@mallowofmuses || Continued from here.
“Thankfully, I believe such an issue should resolve itself, in time. Most occasions like this do so.” And yet her hand still touches over the opposing shoulder, pushing the pads under her fingers against the muscle and the ridge of bone it tethers to. It’s still sore, but sore in the repaired sense that she’s gotten used to, the unique sore to her people’s medicine. There are no bruises, not anymore. There is no damage. There is nothing under the skin to betray what had happened, and yet her nerves still tell her there should be something wrong, and so send warning signals all the way up to her brain, registering as an ache that she cannot place.
Not that she can blame her body, one of the few times when she can offer that sentiment. It’s... It’s an uncanny thing, to look at herself, and not even see a scar as proof to what happened. No raw skin, no stitches, no bandages. Not even any misplaced scales, nothing different from how she already was, from the way her body already looked.
Surreal doesn’t even cut it. She feels like she’s lying, even as she recounts the story to Oz, because she has no physical proof of any assassination attempt, or accident, or whatever the courts will decide this was. It’s functionally the same as her making it up, anyways, only her words to back herself up, only her memory, and her memory can’t even decide what it wants to do with this. Her mind keeps wanting to sort this as some strange nightmare, as something that she woke up from, but forgot that she had just been dreaming. Her guards can close ranks around her, the other royals can preen and bring it up and discuss international relations with her, her medical staff can fuss over her, but she can’t convince herself this isn’t merely another act in the play, that this isn’t just another scene that she has done and followed to every last word of the script, and she’s just playing her part as she should.

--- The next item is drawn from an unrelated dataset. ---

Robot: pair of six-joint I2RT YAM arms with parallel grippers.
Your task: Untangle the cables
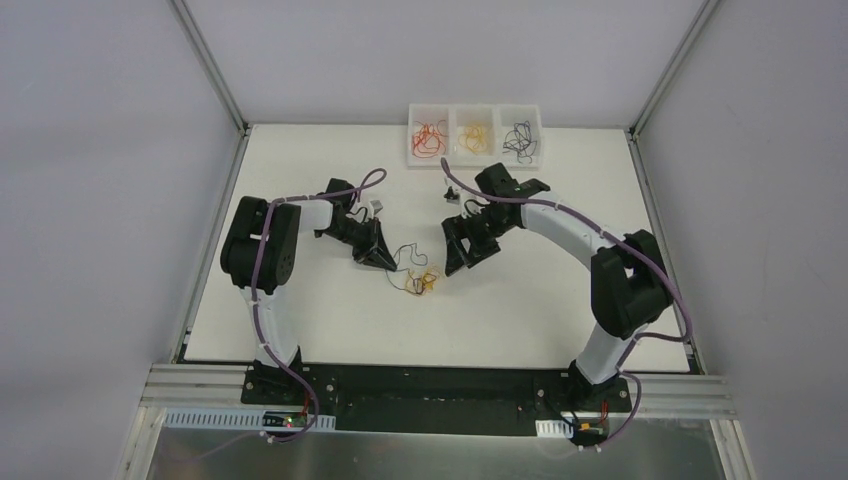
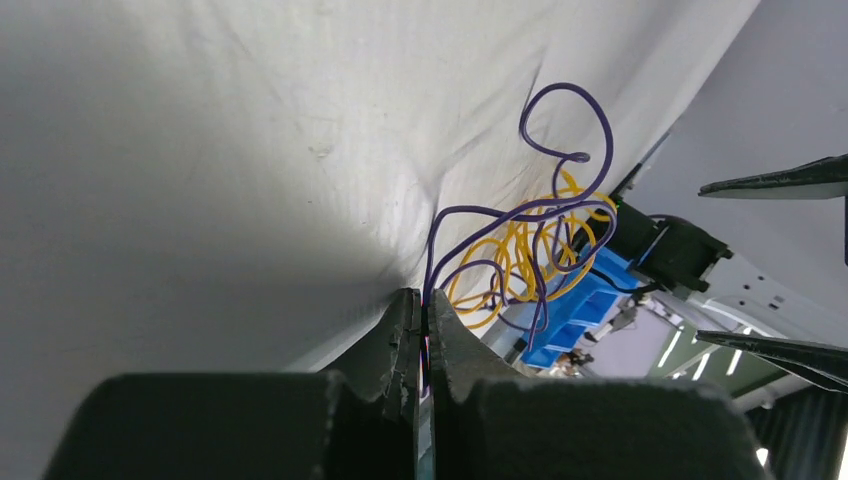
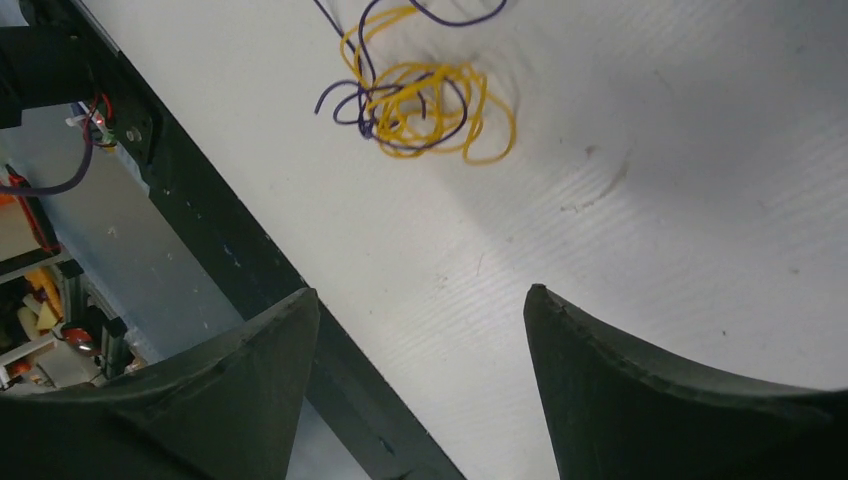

“To be quite honest, I believe it would be normal, to handle... such things, poorly.” She grasps, pulls onto the first words she can think of, and continues without thinking too hard about what’s coming to her mind. “Not everyone can be alike to myself, after all. You require steady nerves, and a calm head, and a plan, and of course not just anyone could handle something like that. Anyone else would crack under the pressure. And to think about how often things like this happen... No wonder us Vanderbilts have been set apart from the rest!”